**Assignment**
Print the records below from the first line through the line containing "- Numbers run", both included, word for word.

(Excerpts from a dataset)

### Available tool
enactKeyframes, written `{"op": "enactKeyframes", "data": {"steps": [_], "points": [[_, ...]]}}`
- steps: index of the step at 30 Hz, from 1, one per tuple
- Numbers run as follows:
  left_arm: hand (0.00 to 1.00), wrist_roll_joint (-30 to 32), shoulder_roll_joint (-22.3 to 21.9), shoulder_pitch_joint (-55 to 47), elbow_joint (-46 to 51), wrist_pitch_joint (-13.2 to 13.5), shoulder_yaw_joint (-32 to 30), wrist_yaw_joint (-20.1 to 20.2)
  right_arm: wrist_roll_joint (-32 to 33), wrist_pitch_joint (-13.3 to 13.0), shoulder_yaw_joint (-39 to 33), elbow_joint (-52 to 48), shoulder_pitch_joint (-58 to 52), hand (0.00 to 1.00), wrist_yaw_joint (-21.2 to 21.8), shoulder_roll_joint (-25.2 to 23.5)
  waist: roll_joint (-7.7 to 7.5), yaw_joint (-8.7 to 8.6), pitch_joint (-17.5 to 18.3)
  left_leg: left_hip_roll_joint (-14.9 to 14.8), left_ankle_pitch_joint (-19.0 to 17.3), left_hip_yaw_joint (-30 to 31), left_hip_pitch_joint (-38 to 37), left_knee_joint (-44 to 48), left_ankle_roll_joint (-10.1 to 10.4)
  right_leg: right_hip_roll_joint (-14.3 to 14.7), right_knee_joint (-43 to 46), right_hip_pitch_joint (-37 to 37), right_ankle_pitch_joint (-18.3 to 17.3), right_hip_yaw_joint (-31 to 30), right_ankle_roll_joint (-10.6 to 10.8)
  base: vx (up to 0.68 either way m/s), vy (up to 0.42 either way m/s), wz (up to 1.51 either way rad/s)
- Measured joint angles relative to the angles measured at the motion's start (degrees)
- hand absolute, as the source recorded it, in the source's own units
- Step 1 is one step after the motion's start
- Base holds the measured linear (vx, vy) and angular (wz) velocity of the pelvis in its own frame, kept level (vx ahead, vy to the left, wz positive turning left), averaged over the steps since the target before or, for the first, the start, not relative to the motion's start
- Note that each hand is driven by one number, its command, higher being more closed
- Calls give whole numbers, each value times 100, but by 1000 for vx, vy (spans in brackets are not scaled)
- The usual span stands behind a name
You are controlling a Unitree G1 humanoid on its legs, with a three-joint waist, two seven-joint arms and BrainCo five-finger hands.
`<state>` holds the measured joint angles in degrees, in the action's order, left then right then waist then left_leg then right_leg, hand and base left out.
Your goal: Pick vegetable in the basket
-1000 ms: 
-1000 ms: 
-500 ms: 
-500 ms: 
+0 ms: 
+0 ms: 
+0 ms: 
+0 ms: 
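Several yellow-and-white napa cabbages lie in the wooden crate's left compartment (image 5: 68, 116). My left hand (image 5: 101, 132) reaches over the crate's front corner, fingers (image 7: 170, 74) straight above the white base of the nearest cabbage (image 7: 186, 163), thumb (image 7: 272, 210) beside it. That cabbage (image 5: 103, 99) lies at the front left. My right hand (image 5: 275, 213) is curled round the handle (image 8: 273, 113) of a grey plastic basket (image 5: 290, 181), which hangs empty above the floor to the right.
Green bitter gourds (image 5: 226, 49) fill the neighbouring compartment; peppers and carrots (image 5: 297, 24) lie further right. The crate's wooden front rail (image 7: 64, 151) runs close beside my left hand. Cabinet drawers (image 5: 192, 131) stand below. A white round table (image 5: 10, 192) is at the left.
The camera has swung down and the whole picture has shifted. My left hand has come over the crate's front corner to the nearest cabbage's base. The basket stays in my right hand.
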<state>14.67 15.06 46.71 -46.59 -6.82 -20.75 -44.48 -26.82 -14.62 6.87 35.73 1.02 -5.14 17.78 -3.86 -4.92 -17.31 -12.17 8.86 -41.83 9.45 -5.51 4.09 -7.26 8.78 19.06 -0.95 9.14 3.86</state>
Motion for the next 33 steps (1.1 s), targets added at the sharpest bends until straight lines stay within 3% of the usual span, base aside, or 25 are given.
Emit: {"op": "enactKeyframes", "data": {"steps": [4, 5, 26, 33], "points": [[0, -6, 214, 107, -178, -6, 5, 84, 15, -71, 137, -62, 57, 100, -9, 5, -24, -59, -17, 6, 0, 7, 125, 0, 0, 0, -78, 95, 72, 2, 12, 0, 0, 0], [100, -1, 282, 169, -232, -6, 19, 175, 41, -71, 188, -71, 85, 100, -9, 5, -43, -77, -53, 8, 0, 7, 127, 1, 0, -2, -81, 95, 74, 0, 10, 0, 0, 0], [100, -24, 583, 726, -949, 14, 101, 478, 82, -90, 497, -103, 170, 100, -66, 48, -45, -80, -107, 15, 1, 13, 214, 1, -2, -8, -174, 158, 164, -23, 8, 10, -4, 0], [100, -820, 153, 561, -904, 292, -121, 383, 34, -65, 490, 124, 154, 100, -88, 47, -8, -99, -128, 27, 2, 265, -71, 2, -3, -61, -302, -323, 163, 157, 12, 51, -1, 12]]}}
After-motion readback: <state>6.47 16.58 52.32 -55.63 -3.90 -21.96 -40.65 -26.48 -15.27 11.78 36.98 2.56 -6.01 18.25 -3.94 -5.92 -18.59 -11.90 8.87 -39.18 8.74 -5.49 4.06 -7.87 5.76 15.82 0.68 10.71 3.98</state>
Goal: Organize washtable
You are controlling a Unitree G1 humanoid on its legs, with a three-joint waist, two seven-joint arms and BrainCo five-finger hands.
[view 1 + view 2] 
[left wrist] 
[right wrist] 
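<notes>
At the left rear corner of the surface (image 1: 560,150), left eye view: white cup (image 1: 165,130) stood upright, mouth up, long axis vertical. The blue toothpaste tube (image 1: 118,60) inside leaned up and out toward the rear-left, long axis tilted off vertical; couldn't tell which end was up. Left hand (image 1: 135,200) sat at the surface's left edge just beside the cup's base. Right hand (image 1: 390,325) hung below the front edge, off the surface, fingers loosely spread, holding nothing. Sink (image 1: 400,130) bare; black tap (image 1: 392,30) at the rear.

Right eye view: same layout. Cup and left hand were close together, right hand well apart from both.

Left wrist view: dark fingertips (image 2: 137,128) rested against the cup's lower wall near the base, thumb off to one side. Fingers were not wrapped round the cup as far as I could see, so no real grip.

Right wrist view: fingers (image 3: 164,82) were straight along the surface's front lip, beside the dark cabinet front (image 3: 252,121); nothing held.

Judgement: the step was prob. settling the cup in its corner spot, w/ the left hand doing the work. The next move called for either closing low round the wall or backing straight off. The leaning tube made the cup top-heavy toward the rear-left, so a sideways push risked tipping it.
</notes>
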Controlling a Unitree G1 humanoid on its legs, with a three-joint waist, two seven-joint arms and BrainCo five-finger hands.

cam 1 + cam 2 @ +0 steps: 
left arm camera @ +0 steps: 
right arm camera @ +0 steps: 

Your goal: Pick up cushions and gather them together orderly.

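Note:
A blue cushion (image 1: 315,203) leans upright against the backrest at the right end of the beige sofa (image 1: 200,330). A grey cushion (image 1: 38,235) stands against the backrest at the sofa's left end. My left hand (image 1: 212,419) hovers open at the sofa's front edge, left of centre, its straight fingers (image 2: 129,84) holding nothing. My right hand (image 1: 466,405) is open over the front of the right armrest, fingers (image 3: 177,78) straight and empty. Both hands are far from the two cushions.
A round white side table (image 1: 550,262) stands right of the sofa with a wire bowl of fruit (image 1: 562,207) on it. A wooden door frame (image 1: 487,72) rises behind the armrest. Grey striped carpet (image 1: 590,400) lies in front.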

**Response for this exercise**
### Available tool
enactKeyframes, written `{"op": "enactKeyframes", "data": {"steps": [_], "points": [[_, ...]]}}`
- steps: index of the step at 30 Hz, from 1, one per tuple
- Numbers run as follows:

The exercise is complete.